START GIVEN DATA
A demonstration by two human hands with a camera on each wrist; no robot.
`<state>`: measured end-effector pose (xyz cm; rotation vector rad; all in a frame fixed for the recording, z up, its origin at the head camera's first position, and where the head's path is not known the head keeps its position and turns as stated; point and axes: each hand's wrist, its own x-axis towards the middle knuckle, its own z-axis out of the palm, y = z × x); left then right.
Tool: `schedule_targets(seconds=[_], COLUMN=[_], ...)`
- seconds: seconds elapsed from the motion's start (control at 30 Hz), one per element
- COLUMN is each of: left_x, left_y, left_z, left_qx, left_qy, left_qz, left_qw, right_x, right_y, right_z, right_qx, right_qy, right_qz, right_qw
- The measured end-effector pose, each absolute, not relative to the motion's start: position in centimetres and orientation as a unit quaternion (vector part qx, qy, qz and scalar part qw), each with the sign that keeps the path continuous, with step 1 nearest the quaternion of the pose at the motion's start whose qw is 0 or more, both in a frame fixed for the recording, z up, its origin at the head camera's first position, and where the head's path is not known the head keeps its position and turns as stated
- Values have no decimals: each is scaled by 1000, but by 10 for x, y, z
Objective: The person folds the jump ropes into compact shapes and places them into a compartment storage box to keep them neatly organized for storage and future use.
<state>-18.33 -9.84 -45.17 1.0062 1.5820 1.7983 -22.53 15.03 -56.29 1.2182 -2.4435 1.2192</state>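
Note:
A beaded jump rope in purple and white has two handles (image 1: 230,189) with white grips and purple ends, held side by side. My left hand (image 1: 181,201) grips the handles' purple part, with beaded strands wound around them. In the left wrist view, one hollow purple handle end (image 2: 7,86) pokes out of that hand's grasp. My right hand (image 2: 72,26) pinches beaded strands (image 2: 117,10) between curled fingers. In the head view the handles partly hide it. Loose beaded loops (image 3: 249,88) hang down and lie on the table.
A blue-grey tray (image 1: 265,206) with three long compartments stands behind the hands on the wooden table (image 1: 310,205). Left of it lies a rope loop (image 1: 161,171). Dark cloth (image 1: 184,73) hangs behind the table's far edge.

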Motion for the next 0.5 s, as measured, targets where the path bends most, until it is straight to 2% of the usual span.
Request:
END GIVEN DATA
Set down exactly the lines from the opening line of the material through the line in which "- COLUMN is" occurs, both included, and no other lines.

A demonstration by two human hands with a camera on each wrist; no robot.
`<state>`: measured end-effector pose (xyz cm; rotation vector rad; all in a frame fixed for the recording, z up, its origin at the head camera's first position, and where the head's path is not known the head keeps its position and turns as stated; point and axes: each hand's wrist, its own x-axis towards the middle knuckle, its own z-axis out of the palm, y = z × x); left then right.
Tool: `schedule_targets(seconds=[_], COLUMN=[_], ...)`
- seconds: seconds elapsed from the motion's start (control at 30 Hz), one per element
- COLUMN is each of: left_x, left_y, left_z, left_qx, left_qy, left_qz, left_qw, right_x, right_y, right_z, right_qx, right_qy, right_qz, right_qw

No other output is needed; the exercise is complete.